The month of January was a very cold month. Cold enough to not want to go to work. But I did exercise. I don’t like wearing all those layers of clothes to keep warm, but I’m not a fan of freezing my ass off either. I made a surprising discovery at the end of this month. I’m down another five pounds. So now all together it’s 14 pounds. I had completely stopped eating fast food. There were no more chocolate chip cookies to be had, and I stopped eating the king-sized Crunch bars.
That’s not to say I didn’t think about those items. The one that bothered me the most was chocolate. I don’t think my love for it will go away. But I did find a remedy for my cravings for it. Someone at work had given me a few of those Hershey’s nuggets. These things here……. I had one and it completely soothed my craving for chocolate. I was really happy and surprised. I would always eat wayyyyy more chocolate than I needed when I craved it. So I got an idea. Since Valentine’s Day is coming up and of course, the candy is on display everywhere, why don’t I get some little pieces of chocolate. I ended up getting some Hershey’s kisses in one of those tube containers. Here’s a picture of them…… They work pretty well when I have a craving for chocolate. I’ll eat maybe two or three of them and I feel pretty satisfied.

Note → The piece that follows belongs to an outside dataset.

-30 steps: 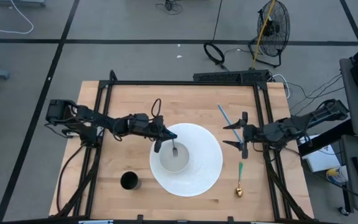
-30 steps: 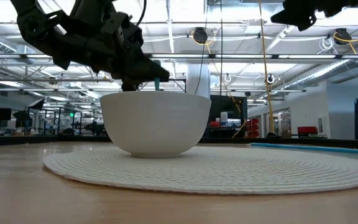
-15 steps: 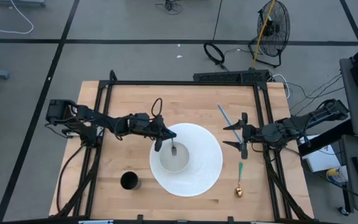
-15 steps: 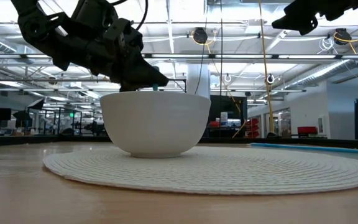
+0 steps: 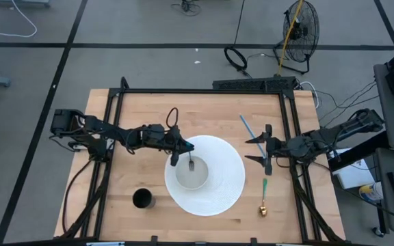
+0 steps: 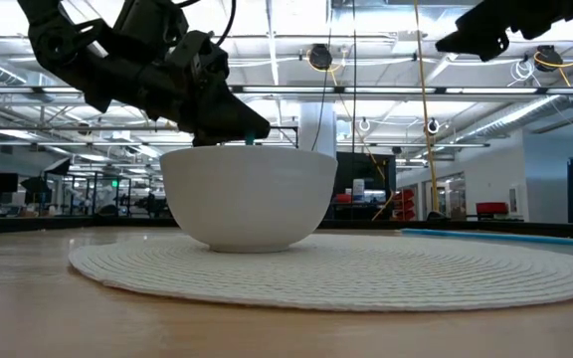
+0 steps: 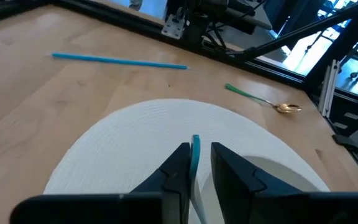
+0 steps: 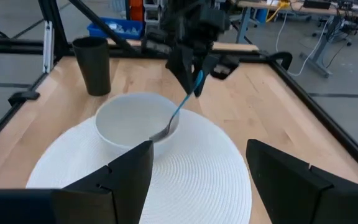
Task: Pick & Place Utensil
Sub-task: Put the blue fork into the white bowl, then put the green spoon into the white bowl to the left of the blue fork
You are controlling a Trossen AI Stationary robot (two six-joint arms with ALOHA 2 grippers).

I got trained on a different position at work about two weeks ago. It involves a lot of walking during my shift. I’m pretty sure that’s another reason I dropped some weight. I had been wanting to do something more physical at work besides just running a machine. I wanted to move around more. So now I’m doing that.
I went and got one of those good sized breakfast burritos from one of the local Mexican restaurants today. I hadn’t had one in a while. It was sooooo good. But I can tell that I’m not used to eating stuff like that anymore. I probably should have eaten only half of it and ate the rest later. But sometimes it’s hard to remember to not be greedy. I guess my stomach capacity is shrinking down a little because I’m still feeling really full some hours later. Old habits die hard. But I’m getting there.
I realized that I’m not an emotional eater like I’ve heard a lot of people who want to lose weight say. I eat things because of the taste. If something tastes really good to me, I’m eating a lot of it. When I’m emotional, I have no appetite. I can’t squeeze anything down my throat. Also when I go to a buffet, I need to realize just because I paid to eat all I can, it’s not a challenge to do so. That food tastes so good though. I love mashed potatoes smothered in butter and sometimes gravy (all gravy isn’t good). I like to dip pieces of meat in it. Ohhhhhhh it’s so good. I won’t drink much because I want to eat as much food as I can. It’s things like that I’m learning to stop doing. It’s not doing me any good. But like I said, I’m learning.